Dönem dönem güçlü şekilde açığa çıkan laiklik tartışmaları, 15 Temmuz darbe girişiminin ardından bir kez daha gündeme geldi. Bunun temel nedeni, Saray rejiminin OHAL koşullarından güç alarak, kanun hükmünde kararnamelerle kör topal da olsa varolan laiklik ilkesini tartıştıracak kararlar alması. Bugün bir şeriat isteğinden çok, İslamcı bir popülizmle laiklik delik deşik edilmiş durumda. Dinsel doğmalar her gün daha fazla sosyal hayata sokulmakta. Bu gerici dalgayı püskürtmemiz gerektiği aşikâr. Peki, ama nasıl?

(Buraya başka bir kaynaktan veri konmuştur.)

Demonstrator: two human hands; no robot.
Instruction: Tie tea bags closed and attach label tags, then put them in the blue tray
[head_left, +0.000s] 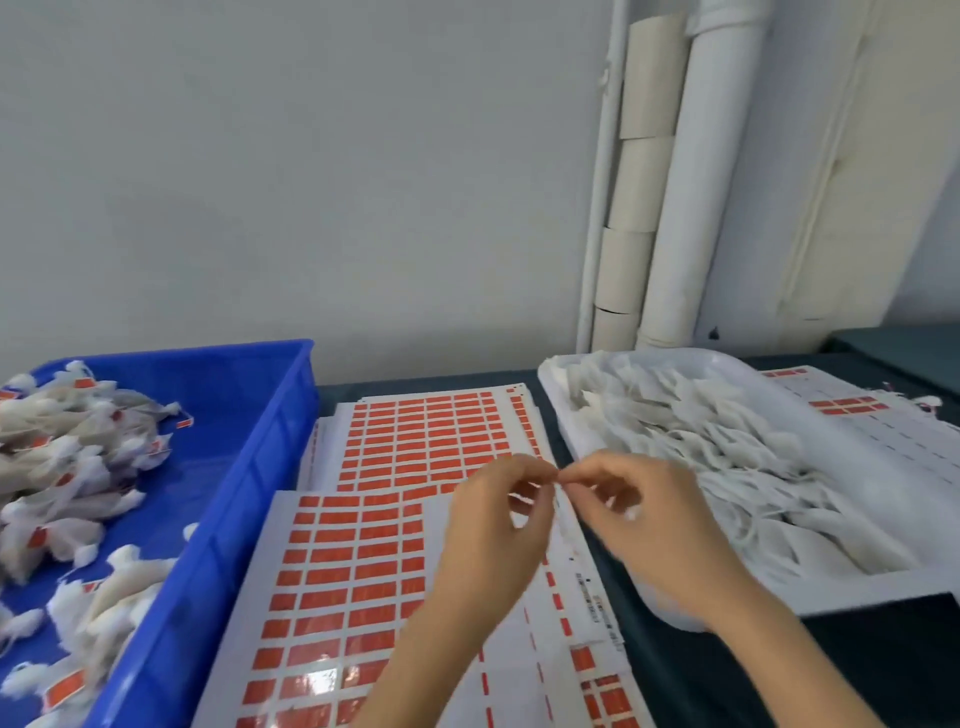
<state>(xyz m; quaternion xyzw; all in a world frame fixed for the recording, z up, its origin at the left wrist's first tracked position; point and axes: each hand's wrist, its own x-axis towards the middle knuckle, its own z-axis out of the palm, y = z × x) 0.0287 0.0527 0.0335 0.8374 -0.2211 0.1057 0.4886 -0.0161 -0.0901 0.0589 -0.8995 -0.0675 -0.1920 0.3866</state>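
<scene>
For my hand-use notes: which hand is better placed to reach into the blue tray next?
Left, probably. The left hand sits nearer the blue tray, over the label sheets; the right hand would have to cross it. Both pinch a small item between them.

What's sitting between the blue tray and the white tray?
Head view: overlapping label sheets of red stickers on the dark table. The left hand and right hand pinch a small item above them.

Label sheets (363, 571) centre — tagged bags (67, 447) in left tray (252, 467), loose bags (727, 441) right
</scene>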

Türkiye’de bir şeriat riski güncel olarak var mı? İslam karşıtlığına düşmeden dindar işçileri programımızın bayrağı altında nasıl toparlayacağız? İşçi sınıfı içerisinde neden ve nasıl laikliği savunacağız? Fıtrat kültürü, cemaatler sınıf mücadelesinin neden düşmanıdır? İslamofobi Türkiye’de de var mı? Tartışmaya yazının ikinci bölümünde devam edeceğiz.

Yorumlar kapalıdır.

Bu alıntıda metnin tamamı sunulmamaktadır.